My mother-in-law came to visit last weekend and as always came bearing bags of groceries, for which I am not ungrateful given my rather straitened means. It wasn't until today that I noticed one of her gifts, a box of "Italian Herb Risotto" sitting on the counter. You may already understand why she comes bearing gifts: there are no preprepared foods at my house. To the uninitiated—such as my children—it appears as though we have nothing to eat. I have learned that the verb "eat" now encompasses a complex idea that runs rather breathlessly something like "find something preprepared and throw it in a microwave and bolt it down so that I can get on to the rest of my life."

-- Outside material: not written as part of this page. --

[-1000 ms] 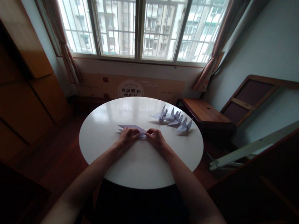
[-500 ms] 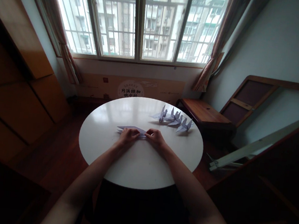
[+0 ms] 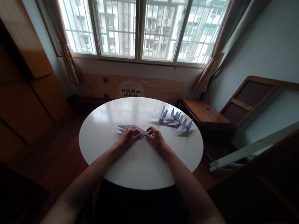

I have always been and I will always be a scratch cook and cooking has never been a bother or chore: it is something that I take pleasure in. I had nearly the same reaction to seeing that box on my counter as I imagine that I might have had if I had seen a miniature Martian sitting there, such is the scarcity of such things as risotto in a box at my house.
I cook risotto from scratch almost daily at the restaurant and don't find it particularly laborious, so curious about how the rest of the world lives, I flipped the box over and read the ingredients. Here's what I would put in an herb risotto: olive oil, yellow onion, Arborio rice, white wine, water or stock, salt, pepper, herbs, garlic, butter, and pecorino cheese.
And here's what is in the box that would never touch my risotto, ever: rice flour, onion powder, garlic powder, cane juice powder (fancy name for sugar, don't you think?), dehydrated tomato, buttermilk powder, whey powder, turmeric, and safflower oil.
Reading all this junk was enough to turn me off, but I then went seeking the preparation instructions, figuring that the boxed risotto had to offer some convenience, such as a significantly shorter cooking time. But no, you still have to cook it for 20 minutes just like scratch risotto. Who's zooming who? This is not convenience food; this is just junk marketed to people who think they cannot cook risotto. Folks, if you can cook what's in this box, you can make risotto from scratch with almost no additional effort. And I guarantee that what you make will be an order of magnitude better tasting than the junk in the box.
I apologize again for the recent paucity of posts. Most of my free time is devoted to the rearchitecture of the restaurant web site. It comes along nicely: the prototype is complete and tested with the major browsers. I'm looking forward to launching it around the first of the year.